To obtain 5 more than – 5, we start from – 5 and move 5 unit to its right. We reach at 0, as shown on the number line. Thus, 5 more than – 5 is 0.

(c) 6 less than 2:

To obtain an integer 6 less than 2, we start from 2 and move 6 steps, each of 1 unit, to the left of 2. We reach at – 4, as shown in the figure. Thus, 6 less than 2 is – 4.

(d) 3 less than – 2:

To obtain 3 less than – 2, we start from – 2 and move 3 units to the left of – 2. We reach at – 5 as shown in the figure. Thus, 3 less than – 2 is – 5.

Question 2.

Use number line and add the following integers:

(a) 9 + (- 6)

(b) 5 + (- 11)

(c) (- 1) + (- 7)

(d) (- 5) + 10

(e) (- 1) + (- 2) + (- 3)

(f) (- 2) + 8 + (- 4)

Solution:

(a) 9 + (- 6)

On the number line, first we move 9 units to the right of O and reach at 9. Then, we move 6 steps to the left of 9 and reach at 3, as shown in the figure. Thus, 9 + (- 6) = +3.

(b) 5 + (- 11)

On the number line, first we move 5 units to the right of O to reach at 5. Then, we move 11 units to the left of 5 and reach at (- 6), as shown in the figure. Thus, 5 + (- 11) = – 6.

(c) (- 1) + (- 7)

First we move 1 unit to the left of O to reach at – 1. Then, we move 7 units to the left of – 1 and reach at – 8, as shown in the figure. Thus, (- 1) + (- 7) = – 8.

(d) (- 5) + 10

First we move 5 units to the left of 0 to reach at – 5. Then, we move 10 units to the right of – 5 and reach at (+ 5), as shown in the figure, Thus, (- 5) + (10) = + 5.

(e) (- 1) + (- 2) + (- 3)

First we move 1 unit to the left of 0 and reach at (- 1). Then, we move 2 units to the left of (- 1) and reach at (- 3). Again we move 3 units to the left of – 3 and reach at – 6, as shown in the figure. Thus, (- 1) + (- 2) + (- 3) = – 6.

(f) (- 2) + 8 + (- 4)

First we move 2 units to the left of O to reach at (- 2). Then, we move 8 units to the right of (- 2) and reach at 6. Again from 6, we move 4 units to the left of 6 and reach at 2, as shown in the figure. Thus, (- 2) + 8 + (- 4) = 2.

Question 3.

Add without using number line:

(a) 11 + ( – 7)

(b) (- 13) + ( + 18)

(c) ( – 10) + (+ 19)

(d) ( – 250) + (+ 150)

(e) ( – 380) + ( – 270)

(f) ( – 217) + ( – 100)

Solution:

(a) 11 + (- 7):

Since,11 = 7 + 4

11 +( – 7) = 7 + 4 + ( – 7) = 7 + ( – 7) + 4

= 0 + 4 [ (- 7) + (7) = 0]

= + 4

Thus, 11 + (- 7) = 4

(b) ( – 13) + (+ 18):

Since, (+18) = (+13) + (+5)

( – 13) + (+18) = ( – 13) + (+ 13) + (+ 5)

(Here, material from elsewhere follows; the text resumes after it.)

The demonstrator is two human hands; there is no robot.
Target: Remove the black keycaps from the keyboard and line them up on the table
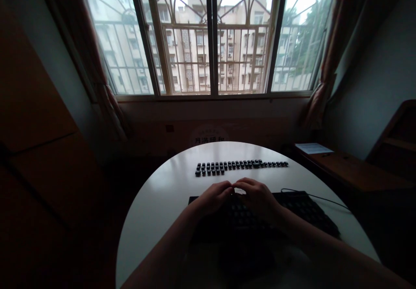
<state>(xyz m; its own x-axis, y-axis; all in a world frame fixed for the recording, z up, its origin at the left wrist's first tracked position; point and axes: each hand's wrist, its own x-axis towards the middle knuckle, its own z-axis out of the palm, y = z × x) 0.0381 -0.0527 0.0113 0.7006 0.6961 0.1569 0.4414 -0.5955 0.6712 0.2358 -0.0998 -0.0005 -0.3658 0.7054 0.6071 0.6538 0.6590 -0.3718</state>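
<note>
A black keyboard (302, 209) lies on the round white table in front of me, with its cable running off to the right. Over its back edge, my left hand (217, 196) and my right hand (256, 193) meet at the fingertips. Both hands are closed, fingers bent and drawn together. Anything between the fingertips is too small and dark to make out. Beyond the hands, loose black keycaps (240, 165) stand in a long row, with a shorter row at its left end. My hands and forearms cover part of the keyboard.
The round white table (152, 211) has a curved edge. A thin black cable (320, 197) crosses its right side. To the right, a low wooden cabinet (351, 172) bears a sheet of paper (313, 148). A barred window (211, 59) with curtains is ahead. The room is dim.
</note>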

= 0 + (+ 5) [( – 13) + (+ 13) = 0]

= (+5)

Thus, (- 13) + (+ 18) = 5

(c) (- 10) + (+ 19):

Since, (+ 19) = (+ 10) + (+ 9)

( – 10) + (+ 19) = (- 10) + (+ 10) + (+ 9)

= 0 + (+ 9)

[ (- 10) + (+ 10) = 0]

= + 9

Thus, ( – 10) + (+ 19) = 9

(d) ( – 250) + (+ 150):

Since, (- 250 (- 150) + (- 100)

(- 250) + (+ 150) = (- 150) + (- 100) + (+ 150)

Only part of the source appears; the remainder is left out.